- **Activity**:
State how many lines in the entries below include the string "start", and give nothing beyond that number.

(Dataset entries)

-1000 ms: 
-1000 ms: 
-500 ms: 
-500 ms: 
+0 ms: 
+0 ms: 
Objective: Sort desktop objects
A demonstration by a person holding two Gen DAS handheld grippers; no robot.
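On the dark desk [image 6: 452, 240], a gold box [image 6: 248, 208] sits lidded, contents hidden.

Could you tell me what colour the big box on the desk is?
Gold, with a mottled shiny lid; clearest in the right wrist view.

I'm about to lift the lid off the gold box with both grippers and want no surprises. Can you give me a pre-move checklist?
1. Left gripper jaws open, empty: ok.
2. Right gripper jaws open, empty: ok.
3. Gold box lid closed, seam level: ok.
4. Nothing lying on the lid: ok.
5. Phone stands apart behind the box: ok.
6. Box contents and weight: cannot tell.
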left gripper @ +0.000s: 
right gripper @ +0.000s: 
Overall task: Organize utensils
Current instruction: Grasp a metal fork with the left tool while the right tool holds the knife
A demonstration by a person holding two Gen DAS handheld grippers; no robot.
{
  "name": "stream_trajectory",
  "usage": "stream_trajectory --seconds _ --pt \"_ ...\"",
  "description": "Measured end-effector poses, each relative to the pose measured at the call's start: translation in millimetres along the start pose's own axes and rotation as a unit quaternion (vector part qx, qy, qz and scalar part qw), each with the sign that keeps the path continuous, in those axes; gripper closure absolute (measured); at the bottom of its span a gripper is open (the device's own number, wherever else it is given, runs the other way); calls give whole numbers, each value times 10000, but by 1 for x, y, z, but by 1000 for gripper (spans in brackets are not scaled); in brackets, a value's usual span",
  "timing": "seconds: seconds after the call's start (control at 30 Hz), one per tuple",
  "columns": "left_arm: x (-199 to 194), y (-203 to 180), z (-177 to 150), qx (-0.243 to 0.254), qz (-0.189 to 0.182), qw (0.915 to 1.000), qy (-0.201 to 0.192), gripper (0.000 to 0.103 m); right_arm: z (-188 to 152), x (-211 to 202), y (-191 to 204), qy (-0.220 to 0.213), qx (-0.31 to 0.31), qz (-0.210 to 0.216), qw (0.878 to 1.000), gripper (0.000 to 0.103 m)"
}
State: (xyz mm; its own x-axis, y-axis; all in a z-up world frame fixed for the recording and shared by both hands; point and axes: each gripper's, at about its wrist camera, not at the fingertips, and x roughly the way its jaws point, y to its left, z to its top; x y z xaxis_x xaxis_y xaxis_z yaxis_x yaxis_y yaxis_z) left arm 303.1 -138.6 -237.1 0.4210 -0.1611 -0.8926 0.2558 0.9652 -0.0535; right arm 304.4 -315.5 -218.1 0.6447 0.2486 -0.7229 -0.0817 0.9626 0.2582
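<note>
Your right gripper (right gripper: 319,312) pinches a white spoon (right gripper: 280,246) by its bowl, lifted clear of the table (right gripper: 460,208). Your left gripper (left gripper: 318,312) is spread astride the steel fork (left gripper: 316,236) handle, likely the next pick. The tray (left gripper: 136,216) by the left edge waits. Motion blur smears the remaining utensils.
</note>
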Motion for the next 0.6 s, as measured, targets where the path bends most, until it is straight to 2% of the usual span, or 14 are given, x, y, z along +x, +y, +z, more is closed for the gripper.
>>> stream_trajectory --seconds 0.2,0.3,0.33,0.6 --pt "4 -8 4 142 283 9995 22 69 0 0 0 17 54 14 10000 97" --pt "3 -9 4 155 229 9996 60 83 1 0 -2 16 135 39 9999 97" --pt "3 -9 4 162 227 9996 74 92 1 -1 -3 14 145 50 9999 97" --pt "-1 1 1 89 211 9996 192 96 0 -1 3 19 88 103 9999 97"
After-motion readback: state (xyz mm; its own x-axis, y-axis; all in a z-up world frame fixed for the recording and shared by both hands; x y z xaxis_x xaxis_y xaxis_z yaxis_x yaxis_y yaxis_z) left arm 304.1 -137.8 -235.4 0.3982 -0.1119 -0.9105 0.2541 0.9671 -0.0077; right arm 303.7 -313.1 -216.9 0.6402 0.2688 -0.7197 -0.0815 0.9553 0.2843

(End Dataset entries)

- **Reply**:
2